The other day I was at the local shop picking up some Lionel repair parts. I noticed a book on the counter that the repair guy was using. It was open to a page on ZW transformers and IIRC it had wiring diagrams and section drawings of Lionel equipment. Does anyone know if there are any books like that available for sale that cover postwar and or MPC type Lionel trains, & accessories??? Would like to buy one of those books for myself. Thanks in advance.
Service manuals for the post 1969 stuff can be downlaoded from the Lionel web site. Customer Service area. The older bulletins have been collected into book form. A full size version was available under the K-Line “brand” and a smaller paper back version is available from “Greenberg”.
I bought the K-line postwar edition from Davis Trains in Cincinatti for $12. It’s a nice hardbound book that’s around 700 pages, and has been extremely handy. If you want one, it would be best to grab one while they’re still available and before new K-line items disappear completely.
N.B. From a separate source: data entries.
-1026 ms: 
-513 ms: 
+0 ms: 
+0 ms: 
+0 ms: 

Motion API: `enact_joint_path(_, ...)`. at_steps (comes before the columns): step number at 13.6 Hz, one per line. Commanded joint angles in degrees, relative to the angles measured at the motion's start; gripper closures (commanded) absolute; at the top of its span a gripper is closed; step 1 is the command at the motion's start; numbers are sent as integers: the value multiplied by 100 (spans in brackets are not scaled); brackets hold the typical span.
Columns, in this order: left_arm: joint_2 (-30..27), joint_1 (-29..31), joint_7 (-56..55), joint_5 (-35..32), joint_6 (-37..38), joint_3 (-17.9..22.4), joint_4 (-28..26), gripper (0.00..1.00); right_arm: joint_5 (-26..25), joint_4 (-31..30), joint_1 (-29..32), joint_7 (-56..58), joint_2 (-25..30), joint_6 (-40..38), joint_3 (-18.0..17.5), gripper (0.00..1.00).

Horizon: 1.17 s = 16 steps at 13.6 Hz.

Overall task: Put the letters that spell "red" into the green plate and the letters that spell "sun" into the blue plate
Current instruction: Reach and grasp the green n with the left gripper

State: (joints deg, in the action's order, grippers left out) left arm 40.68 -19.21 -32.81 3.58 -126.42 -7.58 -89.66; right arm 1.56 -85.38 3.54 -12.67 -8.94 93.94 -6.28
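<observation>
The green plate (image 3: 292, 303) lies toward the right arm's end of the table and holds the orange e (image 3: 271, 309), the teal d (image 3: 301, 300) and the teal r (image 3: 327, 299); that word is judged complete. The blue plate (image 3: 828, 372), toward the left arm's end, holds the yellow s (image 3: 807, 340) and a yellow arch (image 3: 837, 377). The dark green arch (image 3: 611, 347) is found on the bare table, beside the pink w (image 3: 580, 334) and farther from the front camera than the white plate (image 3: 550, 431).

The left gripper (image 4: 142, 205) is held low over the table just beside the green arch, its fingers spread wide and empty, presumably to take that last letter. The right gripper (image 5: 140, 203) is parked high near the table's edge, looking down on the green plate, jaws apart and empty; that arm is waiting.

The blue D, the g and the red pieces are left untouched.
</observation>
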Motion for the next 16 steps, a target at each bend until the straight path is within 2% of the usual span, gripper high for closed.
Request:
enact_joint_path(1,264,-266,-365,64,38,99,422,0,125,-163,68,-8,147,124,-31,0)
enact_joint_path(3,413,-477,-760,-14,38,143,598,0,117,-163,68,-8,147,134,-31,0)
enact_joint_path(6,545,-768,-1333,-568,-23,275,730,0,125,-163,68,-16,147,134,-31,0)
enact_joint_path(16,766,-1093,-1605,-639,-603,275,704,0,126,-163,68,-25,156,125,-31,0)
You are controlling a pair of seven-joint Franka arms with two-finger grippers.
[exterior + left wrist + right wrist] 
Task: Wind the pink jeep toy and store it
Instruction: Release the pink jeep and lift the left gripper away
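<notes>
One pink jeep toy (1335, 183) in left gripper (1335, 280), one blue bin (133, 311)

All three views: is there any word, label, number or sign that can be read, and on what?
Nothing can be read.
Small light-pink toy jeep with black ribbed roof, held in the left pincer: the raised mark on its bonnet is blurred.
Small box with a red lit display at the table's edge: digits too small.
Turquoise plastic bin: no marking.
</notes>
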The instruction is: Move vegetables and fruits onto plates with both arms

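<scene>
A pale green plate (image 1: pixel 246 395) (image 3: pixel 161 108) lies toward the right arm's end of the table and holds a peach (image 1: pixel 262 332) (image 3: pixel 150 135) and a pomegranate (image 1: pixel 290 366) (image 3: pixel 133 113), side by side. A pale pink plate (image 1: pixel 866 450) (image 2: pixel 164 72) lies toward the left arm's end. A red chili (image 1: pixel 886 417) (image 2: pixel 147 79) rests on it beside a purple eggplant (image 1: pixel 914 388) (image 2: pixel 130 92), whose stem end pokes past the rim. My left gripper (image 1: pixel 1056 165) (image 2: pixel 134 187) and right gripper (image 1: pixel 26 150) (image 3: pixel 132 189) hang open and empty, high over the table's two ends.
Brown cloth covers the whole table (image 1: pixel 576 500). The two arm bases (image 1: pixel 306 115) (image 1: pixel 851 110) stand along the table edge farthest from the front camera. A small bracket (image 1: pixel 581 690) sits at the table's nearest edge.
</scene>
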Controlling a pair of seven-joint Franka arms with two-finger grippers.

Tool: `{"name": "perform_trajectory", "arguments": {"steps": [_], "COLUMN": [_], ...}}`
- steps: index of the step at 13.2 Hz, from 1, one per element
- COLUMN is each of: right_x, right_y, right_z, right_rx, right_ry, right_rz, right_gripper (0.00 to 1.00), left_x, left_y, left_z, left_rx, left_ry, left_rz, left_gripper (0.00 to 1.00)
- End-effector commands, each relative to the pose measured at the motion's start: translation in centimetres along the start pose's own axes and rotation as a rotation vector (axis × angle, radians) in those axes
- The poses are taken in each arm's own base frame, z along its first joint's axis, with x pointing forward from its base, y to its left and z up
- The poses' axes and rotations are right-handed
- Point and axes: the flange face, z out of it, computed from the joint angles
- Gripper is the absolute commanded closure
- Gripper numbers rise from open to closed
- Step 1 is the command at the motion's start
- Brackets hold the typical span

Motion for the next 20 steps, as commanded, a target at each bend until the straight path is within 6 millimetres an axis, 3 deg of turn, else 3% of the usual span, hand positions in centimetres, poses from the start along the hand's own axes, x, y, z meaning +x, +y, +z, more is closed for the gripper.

i bought the greenberg version, rather cheap – under 20 with s/h – on ebay. Keep in mind it is no more and no less than the instruction sheets that came with the accessory/train assembled in one manual in shrunken size. There isn’t more info in the book than you may already have on the sheets.
as for post 69 www.lionel.com info, i have found it very difficult to find diagrams or info for these items. maybe it just me, but i think the site STINKS and the help on the phone – except for one guy —helpless.
The most complete reference for Postwar trains (and of course, out of print) is the four-volume Greenberg’s Lionel Service Manual. I kick myself because I didn’t get one while they were still in stock and the fact is that the set in my office is the only one the magazine possesses. This is the big one, but even so, I’ve been surprised that there were many items for which there were no disgrams, just parts listings. For modern era trains, the available info is pretty mixed or doesn’t exist in a form for public use.
The Greenberg version of the Post War material is the half page format of the complete compiled original service bulletins for 1945-1969. It includes all sorts of repair tips as well as exploded diagrams and part numbers. The K-Line version is in original format (8.5x11) but is not the complete service manual. The PDF files on the Lionel site cover Modern Era Service Bulletin Supplements 1-47. This means a) they are about 18-24 months behind produced items, b) they make heavy reference to previous SB’s that are often hard for a non tech to decipher, c) There are no repair tips or extra infor, these are straight orthographic projections of the exploded item with ocassional photo’s, circuit diagrams and occasional block diagrams of system components (aka you have to know what you are looking at to make sense of it). This is why Dick Teal’s book is important if you are going to try and repair a modern electronic locomotive. If you only get one or two, get the Greenberg 1945-1969 and the Dick Teal book if you are working on new stuff. K-Line is easier on the eyes and if you can get it cheap, great.
Olsen’s site does have this info and they also have the Pre-War but the site isn’t always up/easy to navigate and some of the diagrams won’t print.